■ TASK BRIEF: Match the string "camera" against each line below, and copy every line that matches.

::: RAW DATA

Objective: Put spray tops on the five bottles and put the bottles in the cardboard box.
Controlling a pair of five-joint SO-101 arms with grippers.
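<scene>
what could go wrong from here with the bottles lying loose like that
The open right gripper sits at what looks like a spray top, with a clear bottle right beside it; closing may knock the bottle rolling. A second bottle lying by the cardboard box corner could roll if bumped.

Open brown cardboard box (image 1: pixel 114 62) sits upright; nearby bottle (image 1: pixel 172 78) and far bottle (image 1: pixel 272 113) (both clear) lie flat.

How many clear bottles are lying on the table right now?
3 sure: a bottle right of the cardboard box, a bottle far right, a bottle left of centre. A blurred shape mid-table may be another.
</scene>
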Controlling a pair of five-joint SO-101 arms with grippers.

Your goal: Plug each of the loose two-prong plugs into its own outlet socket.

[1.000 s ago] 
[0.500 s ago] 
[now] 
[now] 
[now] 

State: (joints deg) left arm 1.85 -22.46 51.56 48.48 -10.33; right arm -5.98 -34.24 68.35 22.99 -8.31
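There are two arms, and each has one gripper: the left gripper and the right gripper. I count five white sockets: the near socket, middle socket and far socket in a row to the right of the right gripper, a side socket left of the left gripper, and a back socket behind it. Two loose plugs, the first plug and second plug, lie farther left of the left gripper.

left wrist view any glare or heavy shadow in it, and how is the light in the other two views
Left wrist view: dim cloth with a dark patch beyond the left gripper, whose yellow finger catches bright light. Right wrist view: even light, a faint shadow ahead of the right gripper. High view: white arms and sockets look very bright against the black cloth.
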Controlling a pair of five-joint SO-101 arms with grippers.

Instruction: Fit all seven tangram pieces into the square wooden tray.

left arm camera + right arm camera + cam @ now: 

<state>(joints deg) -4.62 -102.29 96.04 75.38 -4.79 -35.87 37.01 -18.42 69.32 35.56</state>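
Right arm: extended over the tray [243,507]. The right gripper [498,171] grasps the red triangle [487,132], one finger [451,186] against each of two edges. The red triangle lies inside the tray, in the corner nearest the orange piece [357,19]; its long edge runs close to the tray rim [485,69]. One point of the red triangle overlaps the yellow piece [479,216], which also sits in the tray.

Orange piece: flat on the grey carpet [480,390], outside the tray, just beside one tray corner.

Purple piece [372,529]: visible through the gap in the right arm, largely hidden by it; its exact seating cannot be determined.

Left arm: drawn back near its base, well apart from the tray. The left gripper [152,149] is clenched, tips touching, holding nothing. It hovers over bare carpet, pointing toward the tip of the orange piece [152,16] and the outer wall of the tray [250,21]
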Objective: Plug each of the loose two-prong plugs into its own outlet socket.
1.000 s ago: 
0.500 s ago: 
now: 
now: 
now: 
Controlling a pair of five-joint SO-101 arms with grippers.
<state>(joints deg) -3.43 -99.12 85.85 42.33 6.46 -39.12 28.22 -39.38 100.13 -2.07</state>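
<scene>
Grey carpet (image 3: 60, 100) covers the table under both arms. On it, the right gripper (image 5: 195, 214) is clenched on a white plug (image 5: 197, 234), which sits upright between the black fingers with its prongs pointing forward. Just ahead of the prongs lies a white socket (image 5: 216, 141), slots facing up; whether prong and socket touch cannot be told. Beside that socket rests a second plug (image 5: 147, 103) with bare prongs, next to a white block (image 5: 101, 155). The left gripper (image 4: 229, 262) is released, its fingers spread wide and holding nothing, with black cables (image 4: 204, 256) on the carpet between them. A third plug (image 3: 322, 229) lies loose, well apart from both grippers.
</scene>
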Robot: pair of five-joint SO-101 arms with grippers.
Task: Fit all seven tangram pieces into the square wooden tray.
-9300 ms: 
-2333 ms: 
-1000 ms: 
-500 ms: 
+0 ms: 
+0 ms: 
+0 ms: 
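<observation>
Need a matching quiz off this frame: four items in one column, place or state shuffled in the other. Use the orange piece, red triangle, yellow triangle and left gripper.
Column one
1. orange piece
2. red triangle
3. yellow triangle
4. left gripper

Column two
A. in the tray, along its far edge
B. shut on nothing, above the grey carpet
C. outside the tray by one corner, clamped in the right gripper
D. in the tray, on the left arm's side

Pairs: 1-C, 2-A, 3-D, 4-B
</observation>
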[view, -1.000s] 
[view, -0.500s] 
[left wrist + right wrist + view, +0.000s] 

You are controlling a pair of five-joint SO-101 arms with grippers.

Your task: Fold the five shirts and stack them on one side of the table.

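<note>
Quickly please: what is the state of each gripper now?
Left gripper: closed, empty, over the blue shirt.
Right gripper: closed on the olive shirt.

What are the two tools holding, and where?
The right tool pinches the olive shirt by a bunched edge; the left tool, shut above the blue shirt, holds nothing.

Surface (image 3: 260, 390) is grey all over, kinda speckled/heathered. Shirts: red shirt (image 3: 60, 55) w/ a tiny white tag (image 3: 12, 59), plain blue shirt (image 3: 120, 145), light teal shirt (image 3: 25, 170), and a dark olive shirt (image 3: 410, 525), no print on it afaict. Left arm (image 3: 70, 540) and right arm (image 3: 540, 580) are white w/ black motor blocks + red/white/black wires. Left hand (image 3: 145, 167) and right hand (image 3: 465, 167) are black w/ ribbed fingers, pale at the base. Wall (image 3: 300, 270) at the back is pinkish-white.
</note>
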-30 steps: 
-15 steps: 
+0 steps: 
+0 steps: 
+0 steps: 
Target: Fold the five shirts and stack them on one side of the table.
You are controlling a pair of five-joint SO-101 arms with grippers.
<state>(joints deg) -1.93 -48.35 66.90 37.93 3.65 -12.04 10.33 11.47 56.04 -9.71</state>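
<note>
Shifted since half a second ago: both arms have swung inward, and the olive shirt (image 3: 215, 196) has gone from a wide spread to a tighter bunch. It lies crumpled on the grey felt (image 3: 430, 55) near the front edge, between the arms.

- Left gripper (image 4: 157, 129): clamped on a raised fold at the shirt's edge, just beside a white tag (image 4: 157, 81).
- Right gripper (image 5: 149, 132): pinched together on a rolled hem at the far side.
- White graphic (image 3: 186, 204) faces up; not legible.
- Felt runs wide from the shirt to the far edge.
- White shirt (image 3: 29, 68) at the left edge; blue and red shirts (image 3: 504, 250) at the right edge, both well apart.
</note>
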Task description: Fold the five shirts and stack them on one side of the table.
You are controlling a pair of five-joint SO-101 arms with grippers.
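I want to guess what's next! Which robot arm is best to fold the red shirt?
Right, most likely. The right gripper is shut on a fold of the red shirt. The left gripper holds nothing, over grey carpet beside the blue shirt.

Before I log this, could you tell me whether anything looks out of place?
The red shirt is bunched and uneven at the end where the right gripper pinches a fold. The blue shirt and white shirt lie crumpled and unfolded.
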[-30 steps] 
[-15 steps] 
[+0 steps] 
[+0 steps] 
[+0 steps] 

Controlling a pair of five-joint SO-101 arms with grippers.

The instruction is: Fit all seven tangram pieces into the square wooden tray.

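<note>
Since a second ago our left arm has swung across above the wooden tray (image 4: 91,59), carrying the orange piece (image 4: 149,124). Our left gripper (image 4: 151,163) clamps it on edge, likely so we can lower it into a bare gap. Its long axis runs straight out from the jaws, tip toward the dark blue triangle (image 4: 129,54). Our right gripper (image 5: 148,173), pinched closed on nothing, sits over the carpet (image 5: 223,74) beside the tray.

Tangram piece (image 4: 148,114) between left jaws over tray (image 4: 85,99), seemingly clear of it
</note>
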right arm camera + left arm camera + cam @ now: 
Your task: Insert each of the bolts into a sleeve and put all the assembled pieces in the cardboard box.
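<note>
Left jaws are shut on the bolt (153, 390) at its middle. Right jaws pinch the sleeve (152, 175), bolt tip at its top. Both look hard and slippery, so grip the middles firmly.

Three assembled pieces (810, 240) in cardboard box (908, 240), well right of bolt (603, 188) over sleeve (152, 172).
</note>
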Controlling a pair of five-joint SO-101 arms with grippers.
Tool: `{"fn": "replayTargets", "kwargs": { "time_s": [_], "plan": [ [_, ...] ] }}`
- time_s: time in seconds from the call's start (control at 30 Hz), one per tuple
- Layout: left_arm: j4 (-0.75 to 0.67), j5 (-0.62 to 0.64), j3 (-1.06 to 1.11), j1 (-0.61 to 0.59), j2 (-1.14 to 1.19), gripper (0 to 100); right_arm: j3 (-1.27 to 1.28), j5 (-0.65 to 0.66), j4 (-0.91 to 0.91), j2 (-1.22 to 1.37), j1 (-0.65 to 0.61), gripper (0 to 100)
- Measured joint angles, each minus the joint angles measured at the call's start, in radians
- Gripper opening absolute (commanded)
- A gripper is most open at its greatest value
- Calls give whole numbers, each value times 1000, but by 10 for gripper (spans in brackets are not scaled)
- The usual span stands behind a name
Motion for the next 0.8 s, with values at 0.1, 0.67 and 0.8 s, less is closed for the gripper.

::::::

■ SOLUTION TO THE EXERCISE:
left arm camera + right arm camera + cam @ now: 
right arm camera + left arm camera + cam @ now: 

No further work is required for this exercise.